What to do: Only the pictures should be left out; repeat the rest of the data exactly.

Dataset extract:
---

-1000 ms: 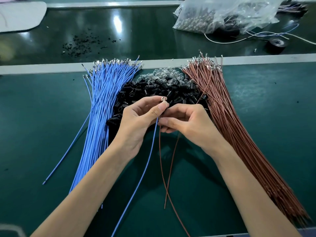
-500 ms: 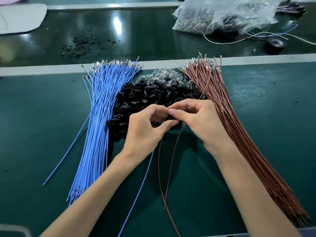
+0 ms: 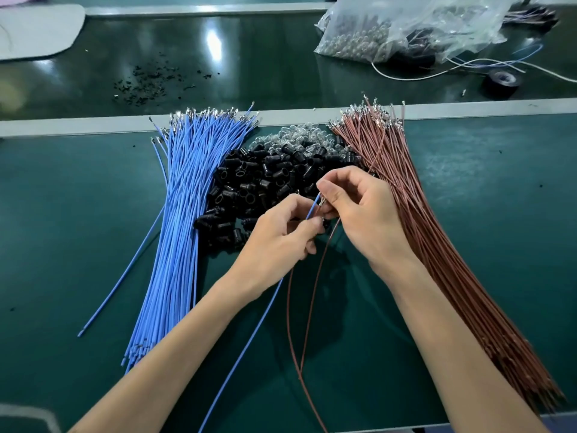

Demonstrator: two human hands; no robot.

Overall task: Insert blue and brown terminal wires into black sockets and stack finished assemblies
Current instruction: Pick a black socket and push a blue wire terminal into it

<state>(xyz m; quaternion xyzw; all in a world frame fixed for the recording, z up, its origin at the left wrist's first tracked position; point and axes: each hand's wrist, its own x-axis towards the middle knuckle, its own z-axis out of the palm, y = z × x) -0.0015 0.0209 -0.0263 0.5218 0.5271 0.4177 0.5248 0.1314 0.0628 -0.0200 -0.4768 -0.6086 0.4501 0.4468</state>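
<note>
A fanned bundle of blue terminal wires [image 3: 184, 207] lies on the left of the green mat, a bundle of brown ones [image 3: 437, 245] on the right. Between them sits a heap of black sockets [image 3: 259, 182] with clear bulbs [image 3: 299, 139] behind it. My left hand [image 3: 281, 242] pinches a single blue wire [image 3: 243, 348] near its upper end, and a black socket seems tucked under its fingers. My right hand [image 3: 362, 210] pinches the blue wire's metal tip together with brown wires [image 3: 299, 323] that hang down toward me.
A grey rail [image 3: 468, 109] crosses behind the bundles. Beyond it lie black scraps [image 3: 150, 85], a plastic bag of parts [image 3: 406, 29], a roll of black tape [image 3: 501, 82] and loose white wire. One stray blue wire [image 3: 125, 270] lies left of the blue bundle.
Both hands have dropped slightly toward me and parted a little. The blue wire's tip now shows between them, held by my right fingers.
</note>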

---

Exercise result:
-1000 ms: 
-500 ms: 
+0 ms: 

Demonstrator: two human hands; no robot.

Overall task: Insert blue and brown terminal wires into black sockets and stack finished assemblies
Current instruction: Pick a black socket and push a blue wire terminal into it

<state>(xyz m; quaternion xyzw; all in a world frame fixed for the recording, z up, its origin at the left wrist's first tracked position; point and axes: each hand's wrist, its own x-axis towards the middle knuckle, its own z-axis out of the palm, y = z × x) -0.0015 0.0209 -0.0263 0.5218 0.5271 0.4177 0.5248 0.1314 0.0628 -0.0200 -0.4768 -0.6086 0.4501 0.4468</state>
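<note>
A fanned bundle of blue terminal wires [image 3: 184, 207] lies on the left of the green mat, a bundle of brown ones [image 3: 437, 245] on the right. Between them sits a heap of black sockets [image 3: 259, 182] with clear bulbs [image 3: 299, 139] behind it. My left hand [image 3: 281, 242] pinches a single blue wire [image 3: 243, 348] near its upper end, and a black socket seems tucked under its fingers. My right hand [image 3: 362, 210] pinches the blue wire's metal tip together with brown wires [image 3: 299, 323] that hang down toward me.
A grey rail [image 3: 468, 109] crosses behind the bundles. Beyond it lie black scraps [image 3: 150, 85], a plastic bag of parts [image 3: 406, 29], a roll of black tape [image 3: 501, 82] and loose white wire. One stray blue wire [image 3: 125, 270] lies left of the blue bundle.
Both hands have dropped slightly toward me and parted a little. The blue wire's tip now shows between them, held by my right fingers.
</note>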

This is the complete output for the exercise.